In the physical music era, company executives and the music press were the arbiters of taste—a band needed to convince a label to sign it, fund it, and often get critics to like it, to have a realistic shot at success. These days, it's a much more meritocratic process: people can make music in their garage and reach their audiences through YouTube, BandCamp and any number of internet avenues. "You can literally have a worldwide audience for your music….with no corporate participation, which is tremendous," Albini says.
I think Albini's right that the Internet has positively changed music culture, and allowed for strange niches to develop and individuals to explore and connect with what they like. I used to spend weeks or months hunting down certain albums, hoping for a chance to hear some obscure band from across the country that I'd heard about at a show. Touring bands would travel with bins full of tapes, and eventually blank CDs, copying and trading interesting new music from local artists at every tour stop. When a new band would come into town, suddenly you'd find new music being passed around. But the process of diffusion was pretty slow. It could be weeks before anything new or interesting popped up again.
That doesn't really happen anymore, because everyone has heard everything already. Practically anything anyone wants to hear is already there, on the Internet. The concept of "alternative" music basically doesn't exist anymore. There's just the music that people like.

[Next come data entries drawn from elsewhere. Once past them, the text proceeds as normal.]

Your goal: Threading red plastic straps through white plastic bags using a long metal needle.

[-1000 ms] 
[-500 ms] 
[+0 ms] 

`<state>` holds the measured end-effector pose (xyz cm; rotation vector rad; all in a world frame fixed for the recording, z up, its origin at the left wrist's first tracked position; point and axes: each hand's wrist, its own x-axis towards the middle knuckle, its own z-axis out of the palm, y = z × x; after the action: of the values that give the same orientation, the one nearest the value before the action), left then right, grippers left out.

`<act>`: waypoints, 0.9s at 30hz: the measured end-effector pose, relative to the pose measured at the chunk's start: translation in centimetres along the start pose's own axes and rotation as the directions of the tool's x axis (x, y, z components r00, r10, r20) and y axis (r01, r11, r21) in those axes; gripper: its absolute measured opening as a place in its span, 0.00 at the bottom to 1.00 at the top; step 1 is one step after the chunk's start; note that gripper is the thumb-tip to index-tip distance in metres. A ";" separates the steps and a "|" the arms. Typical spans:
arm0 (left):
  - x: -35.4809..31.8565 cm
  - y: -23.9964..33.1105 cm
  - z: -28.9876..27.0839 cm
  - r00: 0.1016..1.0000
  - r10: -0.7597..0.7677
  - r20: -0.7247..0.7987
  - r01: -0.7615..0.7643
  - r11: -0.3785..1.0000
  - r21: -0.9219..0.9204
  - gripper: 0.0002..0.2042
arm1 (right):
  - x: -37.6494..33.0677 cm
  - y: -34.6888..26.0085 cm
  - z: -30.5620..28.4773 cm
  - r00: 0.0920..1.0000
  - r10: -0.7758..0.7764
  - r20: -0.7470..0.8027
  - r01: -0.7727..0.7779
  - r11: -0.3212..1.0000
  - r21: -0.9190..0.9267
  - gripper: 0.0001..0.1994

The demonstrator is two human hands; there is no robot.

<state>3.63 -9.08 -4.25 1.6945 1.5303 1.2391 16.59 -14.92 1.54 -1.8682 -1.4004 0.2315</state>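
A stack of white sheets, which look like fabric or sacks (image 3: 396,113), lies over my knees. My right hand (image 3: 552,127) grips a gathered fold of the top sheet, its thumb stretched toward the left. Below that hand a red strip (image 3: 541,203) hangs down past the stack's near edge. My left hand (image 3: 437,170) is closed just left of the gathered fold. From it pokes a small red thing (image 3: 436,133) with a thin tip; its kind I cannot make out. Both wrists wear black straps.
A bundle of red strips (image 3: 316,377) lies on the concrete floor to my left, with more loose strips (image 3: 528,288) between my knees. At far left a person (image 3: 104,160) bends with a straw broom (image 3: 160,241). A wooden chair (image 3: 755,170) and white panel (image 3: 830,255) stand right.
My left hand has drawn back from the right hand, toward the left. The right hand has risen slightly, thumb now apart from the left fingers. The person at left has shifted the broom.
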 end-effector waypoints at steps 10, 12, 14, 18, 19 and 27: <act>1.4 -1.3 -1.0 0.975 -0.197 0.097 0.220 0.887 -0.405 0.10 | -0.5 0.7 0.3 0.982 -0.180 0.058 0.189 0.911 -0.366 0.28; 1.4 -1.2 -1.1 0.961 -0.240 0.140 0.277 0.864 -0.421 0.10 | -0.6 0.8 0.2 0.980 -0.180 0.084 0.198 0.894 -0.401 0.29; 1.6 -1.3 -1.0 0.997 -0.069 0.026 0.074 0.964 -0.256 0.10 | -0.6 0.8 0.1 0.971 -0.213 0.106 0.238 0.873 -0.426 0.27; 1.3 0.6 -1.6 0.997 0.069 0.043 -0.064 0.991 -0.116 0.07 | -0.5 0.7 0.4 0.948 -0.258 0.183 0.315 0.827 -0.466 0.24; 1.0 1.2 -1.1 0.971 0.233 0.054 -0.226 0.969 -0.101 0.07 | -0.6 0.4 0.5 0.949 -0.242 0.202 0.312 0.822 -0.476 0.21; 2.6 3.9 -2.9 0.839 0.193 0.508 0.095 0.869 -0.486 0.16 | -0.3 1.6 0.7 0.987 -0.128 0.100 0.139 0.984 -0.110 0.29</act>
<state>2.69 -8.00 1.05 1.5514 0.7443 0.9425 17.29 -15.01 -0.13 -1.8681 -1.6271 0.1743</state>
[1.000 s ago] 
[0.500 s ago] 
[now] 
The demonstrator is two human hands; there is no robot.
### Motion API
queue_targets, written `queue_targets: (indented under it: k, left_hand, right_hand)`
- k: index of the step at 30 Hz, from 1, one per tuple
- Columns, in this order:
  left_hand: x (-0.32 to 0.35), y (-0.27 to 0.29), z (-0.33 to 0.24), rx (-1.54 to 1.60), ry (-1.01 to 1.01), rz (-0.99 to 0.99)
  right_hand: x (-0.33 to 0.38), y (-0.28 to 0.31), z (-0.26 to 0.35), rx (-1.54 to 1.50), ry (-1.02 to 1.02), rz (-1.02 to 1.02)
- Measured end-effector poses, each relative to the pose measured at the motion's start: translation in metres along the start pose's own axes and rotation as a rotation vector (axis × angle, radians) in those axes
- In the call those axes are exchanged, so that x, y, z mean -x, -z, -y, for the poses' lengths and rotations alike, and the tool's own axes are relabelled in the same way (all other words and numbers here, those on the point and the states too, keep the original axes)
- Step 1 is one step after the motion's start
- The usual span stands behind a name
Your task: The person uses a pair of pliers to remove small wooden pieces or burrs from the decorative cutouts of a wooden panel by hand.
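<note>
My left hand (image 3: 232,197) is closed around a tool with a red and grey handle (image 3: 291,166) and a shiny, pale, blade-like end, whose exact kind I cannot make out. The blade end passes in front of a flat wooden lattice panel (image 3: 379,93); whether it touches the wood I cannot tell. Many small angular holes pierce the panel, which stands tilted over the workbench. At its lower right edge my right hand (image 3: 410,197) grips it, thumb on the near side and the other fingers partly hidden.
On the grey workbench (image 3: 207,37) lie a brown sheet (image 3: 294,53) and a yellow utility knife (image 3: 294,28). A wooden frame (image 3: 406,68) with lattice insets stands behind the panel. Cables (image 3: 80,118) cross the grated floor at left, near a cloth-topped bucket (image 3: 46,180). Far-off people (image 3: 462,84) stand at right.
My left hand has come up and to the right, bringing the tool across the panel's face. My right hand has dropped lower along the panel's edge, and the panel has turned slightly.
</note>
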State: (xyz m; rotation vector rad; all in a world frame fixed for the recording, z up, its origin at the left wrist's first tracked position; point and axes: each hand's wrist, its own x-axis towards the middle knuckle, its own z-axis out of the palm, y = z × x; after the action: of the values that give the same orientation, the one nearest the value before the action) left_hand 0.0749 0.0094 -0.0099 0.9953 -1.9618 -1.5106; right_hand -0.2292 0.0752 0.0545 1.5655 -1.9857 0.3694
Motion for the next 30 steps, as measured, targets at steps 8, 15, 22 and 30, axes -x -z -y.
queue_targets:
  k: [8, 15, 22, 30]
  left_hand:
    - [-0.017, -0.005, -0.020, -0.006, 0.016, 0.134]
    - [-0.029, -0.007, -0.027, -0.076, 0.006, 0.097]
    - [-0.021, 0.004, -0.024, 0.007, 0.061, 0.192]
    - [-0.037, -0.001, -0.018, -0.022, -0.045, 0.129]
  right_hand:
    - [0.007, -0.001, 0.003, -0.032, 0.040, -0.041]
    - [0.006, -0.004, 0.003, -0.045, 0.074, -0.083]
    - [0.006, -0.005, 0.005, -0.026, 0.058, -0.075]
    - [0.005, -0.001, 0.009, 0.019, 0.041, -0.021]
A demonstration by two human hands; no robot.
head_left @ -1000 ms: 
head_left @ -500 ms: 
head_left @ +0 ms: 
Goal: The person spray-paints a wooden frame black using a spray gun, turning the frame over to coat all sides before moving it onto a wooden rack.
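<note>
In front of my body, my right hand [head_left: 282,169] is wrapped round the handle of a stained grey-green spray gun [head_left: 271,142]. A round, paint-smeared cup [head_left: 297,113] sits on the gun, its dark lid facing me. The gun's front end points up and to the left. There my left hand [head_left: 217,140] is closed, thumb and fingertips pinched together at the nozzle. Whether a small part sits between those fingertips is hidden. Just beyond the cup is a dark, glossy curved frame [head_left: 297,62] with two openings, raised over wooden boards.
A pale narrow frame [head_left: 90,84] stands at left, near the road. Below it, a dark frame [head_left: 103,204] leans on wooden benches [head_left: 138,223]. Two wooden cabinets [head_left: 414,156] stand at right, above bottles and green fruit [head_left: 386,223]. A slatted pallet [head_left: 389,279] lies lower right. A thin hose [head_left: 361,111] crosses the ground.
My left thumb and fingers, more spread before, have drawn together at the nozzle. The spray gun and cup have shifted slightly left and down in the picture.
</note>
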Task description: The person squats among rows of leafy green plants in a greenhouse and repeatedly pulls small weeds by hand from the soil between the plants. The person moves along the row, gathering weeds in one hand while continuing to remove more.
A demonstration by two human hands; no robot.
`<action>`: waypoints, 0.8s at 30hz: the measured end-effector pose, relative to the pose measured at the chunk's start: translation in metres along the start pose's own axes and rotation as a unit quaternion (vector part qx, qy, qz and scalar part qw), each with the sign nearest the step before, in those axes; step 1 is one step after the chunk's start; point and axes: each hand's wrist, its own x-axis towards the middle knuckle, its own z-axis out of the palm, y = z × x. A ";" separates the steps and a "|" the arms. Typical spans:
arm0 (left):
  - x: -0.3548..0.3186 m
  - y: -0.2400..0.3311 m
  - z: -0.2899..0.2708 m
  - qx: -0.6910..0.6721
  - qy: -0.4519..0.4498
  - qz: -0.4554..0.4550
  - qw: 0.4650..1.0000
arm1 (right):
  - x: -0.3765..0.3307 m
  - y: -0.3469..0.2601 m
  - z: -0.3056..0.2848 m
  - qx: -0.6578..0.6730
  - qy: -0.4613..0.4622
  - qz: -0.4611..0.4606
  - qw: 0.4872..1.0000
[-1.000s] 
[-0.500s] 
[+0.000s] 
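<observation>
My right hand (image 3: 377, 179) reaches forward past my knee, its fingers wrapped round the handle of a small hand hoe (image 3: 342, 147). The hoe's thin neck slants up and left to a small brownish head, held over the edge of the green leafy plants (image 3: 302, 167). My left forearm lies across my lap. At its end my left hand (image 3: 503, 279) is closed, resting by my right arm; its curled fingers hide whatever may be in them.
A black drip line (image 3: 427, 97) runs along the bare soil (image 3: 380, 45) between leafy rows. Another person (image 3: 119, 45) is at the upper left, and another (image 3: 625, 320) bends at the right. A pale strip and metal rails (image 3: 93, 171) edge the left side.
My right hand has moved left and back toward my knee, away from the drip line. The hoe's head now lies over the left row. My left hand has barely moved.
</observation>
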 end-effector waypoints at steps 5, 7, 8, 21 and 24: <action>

The Internet killed corporate music. But it also killed the corporate music business model. The downside, then, is that the old revenue mechanisms are gone (or at least significantly diminished) too.
It's hard for even fairly successful rock artists to support themselves these days. At best, selling music ends up being a loss leader for live shows and other revenue streams. But that only works in a limited number of cases. Concert tickets, even at higher prices, don't make up for nearly as much revenue as the overall industry has lost.
What keeps me hopeful, though, is that there's still a lot of great new music being made. And it's easier for fans to access, and artists to break out, than ever. Nor is it as if it were ever easy to make big bucks playing rock-n-roll. As Albini's original essay made clear, it's always been hard for artists to succeed financially, even with the old money-making mechanisms in place. It still is. But the Internet (along with cheap, high-quality home recording technology) has changed the focus of the industry from discovery and distribution to the music itself. Overall, that's a good thing.
This post has been updated for clarity.